- [AIM OF THE TASK]:
What is needed is an exact printout of all the data.

- [PROVIDED MATERIAL]:
Content starts

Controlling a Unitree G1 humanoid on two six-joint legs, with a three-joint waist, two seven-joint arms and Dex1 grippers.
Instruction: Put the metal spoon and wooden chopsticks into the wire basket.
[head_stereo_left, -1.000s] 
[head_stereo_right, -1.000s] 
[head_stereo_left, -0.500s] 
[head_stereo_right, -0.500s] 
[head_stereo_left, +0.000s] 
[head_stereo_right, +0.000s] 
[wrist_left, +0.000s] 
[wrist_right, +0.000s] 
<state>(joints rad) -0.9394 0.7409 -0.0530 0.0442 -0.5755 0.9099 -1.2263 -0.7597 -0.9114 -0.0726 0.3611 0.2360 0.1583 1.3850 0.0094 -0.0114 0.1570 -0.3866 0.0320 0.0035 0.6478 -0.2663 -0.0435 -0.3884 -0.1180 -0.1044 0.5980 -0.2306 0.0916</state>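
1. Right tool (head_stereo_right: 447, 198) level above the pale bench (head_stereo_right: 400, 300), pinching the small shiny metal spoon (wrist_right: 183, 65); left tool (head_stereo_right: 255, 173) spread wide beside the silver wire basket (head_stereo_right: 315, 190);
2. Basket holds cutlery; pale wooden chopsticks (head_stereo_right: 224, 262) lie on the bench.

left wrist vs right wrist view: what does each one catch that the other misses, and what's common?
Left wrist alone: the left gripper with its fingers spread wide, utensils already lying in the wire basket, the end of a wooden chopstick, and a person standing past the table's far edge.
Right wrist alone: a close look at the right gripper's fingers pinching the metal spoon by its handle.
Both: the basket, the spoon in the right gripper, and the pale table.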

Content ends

- [TASK SOLUTION]:
Controlling a Unitree G1 humanoid on two six-joint legs, with a three-joint waist, two seven-joint arms and Dex1 grippers.
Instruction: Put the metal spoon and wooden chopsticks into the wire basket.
[head_stereo_left, -1.000s] 
[head_stereo_right, -1.000s] 
[head_stereo_left, -0.500s] 
[head_stereo_right, -0.500s] 
[head_stereo_left, +0.000s] 
[head_stereo_right, +0.000s] 
[wrist_left, +0.000s] 
[wrist_right, +0.000s] 
<state>(joints rad) -0.9394 0.7409 -0.0530 0.0442 -0.5755 0.9099 -1.2263 -0.7597 -0.9114 -0.0726 0.3611 0.2360 0.1583 1.3850 0.0094 -0.0114 0.1570 -0.3866 0.0320 0.0035 0.6478 -0.2663 -0.0435 -0.3884 -0.1180 -0.1044 0.5980 -0.2306 0.0916</state>
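1. Right tool (head_stereo_right: 447, 198) level above the pale bench (head_stereo_right: 400, 300), pinching the small shiny metal spoon (wrist_right: 183, 65); left tool (head_stereo_right: 255, 173) spread wide beside the silver wire basket (head_stereo_right: 315, 190);
2. Basket holds cutlery; pale wooden chopsticks (head_stereo_right: 224, 262) lie on the bench.

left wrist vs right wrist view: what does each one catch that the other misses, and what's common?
Left wrist alone: the left gripper with its fingers spread wide, utensils already lying in the wire basket, the end of a wooden chopstick, and a person standing past the table's far edge.
Right wrist alone: a close look at the right gripper's fingers pinching the metal spoon by its handle.
Both: the basket, the spoon in the right gripper, and the pale table.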

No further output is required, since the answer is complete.